Growth failure in Prader-Willi syndrome is secondary to growth hormone deficiency.
Thacker MJ, Hainline B, St Dennis-Feezle L, Johnson NB, Pescovitz OH.
Department of Pediatrics, James Whitcomb Riley Hospital for Children, Indiana University Medical Center, Indianapolis, USA.
[ PubMed ]

Abstract: Growth failure is a recognized feature of the Prader-Willi syndrome (PWS). Despite evidence that hypothalamic dysfunction accompanies the syndrome, the etiology of this growth failure remains controversial because most patients with PWS are obese.
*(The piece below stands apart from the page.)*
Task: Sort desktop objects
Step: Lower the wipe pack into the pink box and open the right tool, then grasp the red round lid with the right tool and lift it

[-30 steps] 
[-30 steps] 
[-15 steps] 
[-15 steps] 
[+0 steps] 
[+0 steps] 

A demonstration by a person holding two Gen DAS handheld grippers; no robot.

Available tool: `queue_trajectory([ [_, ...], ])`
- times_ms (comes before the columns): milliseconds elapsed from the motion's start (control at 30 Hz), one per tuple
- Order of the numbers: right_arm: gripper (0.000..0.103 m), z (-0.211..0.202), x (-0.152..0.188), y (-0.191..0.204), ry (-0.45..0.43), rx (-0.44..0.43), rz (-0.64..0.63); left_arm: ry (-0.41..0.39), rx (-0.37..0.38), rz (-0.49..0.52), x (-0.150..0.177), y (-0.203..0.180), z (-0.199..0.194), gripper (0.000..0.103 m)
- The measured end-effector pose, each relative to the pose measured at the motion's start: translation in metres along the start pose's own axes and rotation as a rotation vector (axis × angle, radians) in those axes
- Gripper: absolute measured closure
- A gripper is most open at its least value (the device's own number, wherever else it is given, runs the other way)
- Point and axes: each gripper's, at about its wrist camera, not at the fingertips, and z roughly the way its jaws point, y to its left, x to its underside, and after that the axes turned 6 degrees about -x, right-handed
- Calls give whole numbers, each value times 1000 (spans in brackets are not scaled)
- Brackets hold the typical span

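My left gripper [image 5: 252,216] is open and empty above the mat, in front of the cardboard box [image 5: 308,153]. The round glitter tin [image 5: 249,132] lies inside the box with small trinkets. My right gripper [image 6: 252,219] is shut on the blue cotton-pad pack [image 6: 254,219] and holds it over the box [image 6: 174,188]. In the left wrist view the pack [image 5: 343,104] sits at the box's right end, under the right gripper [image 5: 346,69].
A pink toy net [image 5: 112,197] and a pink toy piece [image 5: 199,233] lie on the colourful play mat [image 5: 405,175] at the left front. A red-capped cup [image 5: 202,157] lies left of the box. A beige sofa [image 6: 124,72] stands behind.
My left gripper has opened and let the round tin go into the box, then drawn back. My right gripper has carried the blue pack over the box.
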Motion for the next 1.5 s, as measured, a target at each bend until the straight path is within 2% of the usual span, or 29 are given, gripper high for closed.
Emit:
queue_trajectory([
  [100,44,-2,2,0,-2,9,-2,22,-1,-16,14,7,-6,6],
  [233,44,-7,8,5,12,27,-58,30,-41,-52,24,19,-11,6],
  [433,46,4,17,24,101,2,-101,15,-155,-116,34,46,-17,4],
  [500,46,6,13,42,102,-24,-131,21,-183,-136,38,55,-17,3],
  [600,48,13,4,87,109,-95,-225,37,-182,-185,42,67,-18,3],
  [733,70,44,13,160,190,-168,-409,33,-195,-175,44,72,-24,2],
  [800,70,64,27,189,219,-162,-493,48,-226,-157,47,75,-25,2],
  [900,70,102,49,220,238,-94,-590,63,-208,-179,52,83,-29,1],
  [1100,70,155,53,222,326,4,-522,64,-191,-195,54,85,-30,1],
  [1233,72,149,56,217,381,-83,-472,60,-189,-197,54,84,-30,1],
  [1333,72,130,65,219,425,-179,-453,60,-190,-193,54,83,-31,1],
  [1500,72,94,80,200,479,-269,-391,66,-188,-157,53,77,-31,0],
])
In order to contribute to resolution of this controversy, we performed a retrospective analysis of 16 obese and non-obese PWS children. GH deficiency was diagnosed in 12 of the 16 subjects and occurred independently of weight status. All of the non-obese subjects were GH deficient. Of the 4 GH-sufficient children, 2 were moderately obese and 2 were morbidly obese. One of these children had clinical evidence of GH deficiency including a low IGF-1 level. Only one of the children had evidence of GH deficiency and a normal IGF-1 level, a pattern that could be attributable to obesity. We conclude that most short children with PWS have growth hormone deficiency and that this deficiency probably results from hypothalamic dysfunction.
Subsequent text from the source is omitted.